◆ Exercise requirements:
Print nothing but the lines below starting at the line that holds "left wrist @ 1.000" and ending at the line that holds "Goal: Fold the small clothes", including both, each exactly as written.

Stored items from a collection
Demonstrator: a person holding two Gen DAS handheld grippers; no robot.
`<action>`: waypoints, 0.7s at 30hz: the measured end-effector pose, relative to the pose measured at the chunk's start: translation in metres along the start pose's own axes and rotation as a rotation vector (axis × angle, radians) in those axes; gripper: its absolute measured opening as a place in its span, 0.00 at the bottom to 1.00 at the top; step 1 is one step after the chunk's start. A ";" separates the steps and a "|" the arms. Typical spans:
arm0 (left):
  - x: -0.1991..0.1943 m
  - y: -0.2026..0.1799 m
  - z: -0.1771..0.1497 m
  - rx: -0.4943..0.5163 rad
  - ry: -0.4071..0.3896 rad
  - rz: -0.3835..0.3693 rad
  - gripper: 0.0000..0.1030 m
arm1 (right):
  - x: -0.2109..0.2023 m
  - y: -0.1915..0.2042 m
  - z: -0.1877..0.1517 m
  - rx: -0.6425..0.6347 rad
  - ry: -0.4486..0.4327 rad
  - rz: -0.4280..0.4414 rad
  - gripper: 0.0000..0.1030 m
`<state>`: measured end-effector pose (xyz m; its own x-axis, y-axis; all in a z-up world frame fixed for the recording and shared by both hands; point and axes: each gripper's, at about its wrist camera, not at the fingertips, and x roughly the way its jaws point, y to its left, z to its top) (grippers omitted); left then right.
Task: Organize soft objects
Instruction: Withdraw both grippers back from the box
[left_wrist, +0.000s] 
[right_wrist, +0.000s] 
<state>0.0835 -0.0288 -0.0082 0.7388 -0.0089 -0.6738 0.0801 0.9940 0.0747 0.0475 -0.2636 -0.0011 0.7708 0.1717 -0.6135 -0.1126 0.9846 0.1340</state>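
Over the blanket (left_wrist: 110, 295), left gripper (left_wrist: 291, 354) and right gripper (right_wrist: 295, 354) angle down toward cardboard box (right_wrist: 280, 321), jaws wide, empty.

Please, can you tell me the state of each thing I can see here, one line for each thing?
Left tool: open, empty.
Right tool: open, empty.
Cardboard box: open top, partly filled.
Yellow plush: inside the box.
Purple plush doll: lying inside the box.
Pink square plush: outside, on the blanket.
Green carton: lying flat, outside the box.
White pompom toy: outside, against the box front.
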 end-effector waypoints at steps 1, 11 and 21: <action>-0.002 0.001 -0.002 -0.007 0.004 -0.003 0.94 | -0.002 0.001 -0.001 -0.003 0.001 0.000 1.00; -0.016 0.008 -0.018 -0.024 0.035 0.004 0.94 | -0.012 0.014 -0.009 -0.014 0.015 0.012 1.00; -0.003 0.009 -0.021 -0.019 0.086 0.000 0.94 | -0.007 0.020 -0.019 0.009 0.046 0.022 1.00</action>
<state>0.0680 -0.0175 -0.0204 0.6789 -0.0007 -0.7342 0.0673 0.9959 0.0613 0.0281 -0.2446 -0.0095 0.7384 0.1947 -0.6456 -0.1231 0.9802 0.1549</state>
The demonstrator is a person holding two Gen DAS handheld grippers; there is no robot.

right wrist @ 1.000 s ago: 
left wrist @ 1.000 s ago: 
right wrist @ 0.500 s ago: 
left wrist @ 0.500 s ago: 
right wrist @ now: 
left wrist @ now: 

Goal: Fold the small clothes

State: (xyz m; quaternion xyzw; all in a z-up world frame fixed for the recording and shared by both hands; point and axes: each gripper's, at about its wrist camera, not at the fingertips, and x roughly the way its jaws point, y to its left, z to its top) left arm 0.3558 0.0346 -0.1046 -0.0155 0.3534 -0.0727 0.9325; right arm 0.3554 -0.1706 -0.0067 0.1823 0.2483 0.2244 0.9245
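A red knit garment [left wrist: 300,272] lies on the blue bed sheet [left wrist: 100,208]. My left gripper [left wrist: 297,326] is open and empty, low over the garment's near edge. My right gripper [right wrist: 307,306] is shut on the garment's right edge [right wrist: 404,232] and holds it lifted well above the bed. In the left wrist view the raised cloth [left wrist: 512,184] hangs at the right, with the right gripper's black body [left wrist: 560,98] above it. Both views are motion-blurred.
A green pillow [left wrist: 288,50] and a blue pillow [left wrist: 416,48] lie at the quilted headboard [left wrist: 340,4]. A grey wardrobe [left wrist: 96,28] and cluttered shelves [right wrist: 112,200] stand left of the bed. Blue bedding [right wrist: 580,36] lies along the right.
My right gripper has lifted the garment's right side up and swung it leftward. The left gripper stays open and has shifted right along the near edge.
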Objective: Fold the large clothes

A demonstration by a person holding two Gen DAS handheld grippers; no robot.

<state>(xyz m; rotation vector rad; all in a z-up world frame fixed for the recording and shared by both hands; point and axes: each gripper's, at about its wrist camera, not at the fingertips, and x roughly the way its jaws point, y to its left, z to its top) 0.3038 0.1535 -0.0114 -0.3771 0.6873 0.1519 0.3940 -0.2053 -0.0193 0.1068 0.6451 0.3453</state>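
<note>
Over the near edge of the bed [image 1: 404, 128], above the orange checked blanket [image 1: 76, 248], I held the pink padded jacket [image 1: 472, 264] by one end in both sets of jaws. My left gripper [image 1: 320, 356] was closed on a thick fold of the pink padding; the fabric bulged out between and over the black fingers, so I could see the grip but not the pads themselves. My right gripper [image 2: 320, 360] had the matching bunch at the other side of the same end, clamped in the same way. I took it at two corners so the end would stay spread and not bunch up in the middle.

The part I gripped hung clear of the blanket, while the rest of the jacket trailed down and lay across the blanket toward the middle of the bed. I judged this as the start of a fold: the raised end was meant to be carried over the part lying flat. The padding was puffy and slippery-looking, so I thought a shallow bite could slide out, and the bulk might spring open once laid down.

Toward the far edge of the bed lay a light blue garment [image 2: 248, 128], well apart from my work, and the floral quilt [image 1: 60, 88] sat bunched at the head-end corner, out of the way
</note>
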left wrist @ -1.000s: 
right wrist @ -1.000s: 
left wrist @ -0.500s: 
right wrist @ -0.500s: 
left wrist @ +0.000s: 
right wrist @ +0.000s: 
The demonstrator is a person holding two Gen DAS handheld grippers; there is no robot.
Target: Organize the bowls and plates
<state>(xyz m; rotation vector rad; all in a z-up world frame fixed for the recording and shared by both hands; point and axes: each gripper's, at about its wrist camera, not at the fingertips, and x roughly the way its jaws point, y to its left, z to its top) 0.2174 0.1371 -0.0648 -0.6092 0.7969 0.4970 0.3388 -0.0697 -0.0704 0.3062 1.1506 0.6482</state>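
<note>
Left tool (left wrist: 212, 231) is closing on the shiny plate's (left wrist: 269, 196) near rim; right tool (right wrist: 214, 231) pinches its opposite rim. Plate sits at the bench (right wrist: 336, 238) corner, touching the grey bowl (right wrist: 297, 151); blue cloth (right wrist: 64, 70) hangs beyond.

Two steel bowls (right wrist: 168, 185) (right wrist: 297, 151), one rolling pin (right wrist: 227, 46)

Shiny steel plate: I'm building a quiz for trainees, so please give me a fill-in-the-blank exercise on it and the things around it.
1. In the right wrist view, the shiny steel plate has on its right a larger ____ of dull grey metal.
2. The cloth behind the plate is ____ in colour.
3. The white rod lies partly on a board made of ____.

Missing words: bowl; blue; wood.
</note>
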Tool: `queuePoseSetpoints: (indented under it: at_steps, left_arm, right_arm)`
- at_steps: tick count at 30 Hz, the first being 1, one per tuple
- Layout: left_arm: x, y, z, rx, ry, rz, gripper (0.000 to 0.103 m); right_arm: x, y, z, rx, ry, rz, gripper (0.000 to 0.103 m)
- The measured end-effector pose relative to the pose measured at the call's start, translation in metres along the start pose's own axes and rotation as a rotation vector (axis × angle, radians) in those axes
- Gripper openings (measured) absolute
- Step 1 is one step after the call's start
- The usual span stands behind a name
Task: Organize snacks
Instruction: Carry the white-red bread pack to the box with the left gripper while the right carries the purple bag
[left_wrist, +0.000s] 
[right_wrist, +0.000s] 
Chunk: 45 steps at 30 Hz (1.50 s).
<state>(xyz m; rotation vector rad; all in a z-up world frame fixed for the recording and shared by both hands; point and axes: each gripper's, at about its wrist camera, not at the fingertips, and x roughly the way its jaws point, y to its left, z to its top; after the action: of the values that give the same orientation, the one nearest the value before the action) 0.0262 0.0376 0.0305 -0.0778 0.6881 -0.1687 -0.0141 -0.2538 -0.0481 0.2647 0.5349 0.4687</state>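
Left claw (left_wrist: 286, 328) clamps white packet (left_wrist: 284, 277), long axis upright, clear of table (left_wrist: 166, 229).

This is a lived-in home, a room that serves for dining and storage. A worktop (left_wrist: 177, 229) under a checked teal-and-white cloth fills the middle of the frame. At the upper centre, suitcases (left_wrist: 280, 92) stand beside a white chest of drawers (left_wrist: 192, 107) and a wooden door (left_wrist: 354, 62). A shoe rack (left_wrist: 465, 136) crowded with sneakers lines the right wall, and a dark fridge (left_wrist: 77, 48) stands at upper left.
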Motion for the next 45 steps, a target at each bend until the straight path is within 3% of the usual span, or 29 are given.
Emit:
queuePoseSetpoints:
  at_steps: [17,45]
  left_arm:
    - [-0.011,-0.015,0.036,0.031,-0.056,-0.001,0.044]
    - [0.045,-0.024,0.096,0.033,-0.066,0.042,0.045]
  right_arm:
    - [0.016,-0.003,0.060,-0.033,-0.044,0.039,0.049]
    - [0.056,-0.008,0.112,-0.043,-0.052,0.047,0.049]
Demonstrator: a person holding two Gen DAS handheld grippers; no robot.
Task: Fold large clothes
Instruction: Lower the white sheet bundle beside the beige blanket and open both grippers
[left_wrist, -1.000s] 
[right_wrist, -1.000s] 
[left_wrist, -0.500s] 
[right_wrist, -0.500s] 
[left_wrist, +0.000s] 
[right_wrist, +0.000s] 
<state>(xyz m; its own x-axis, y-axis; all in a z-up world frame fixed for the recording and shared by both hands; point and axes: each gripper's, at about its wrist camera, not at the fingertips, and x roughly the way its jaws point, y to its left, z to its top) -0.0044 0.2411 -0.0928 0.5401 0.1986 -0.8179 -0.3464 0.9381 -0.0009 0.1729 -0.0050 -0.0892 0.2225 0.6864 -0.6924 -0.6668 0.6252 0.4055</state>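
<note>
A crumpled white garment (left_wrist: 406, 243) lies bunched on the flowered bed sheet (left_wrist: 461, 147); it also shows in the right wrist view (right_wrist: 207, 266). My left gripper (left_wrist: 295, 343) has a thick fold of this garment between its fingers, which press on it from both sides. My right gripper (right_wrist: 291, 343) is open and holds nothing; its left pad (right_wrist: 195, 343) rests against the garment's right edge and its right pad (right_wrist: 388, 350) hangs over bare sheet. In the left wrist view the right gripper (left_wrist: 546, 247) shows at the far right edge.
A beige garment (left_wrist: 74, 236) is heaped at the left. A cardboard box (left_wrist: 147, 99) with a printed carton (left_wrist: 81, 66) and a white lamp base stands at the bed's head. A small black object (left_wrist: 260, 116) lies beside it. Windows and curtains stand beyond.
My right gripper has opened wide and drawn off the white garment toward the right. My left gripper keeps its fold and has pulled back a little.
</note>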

◆ Reply:
left wrist @ 1.000 s ago: 
right wrist @ 0.500 s ago: 
left wrist @ 0.500 s ago: 
right wrist @ now: 
left wrist @ now: 

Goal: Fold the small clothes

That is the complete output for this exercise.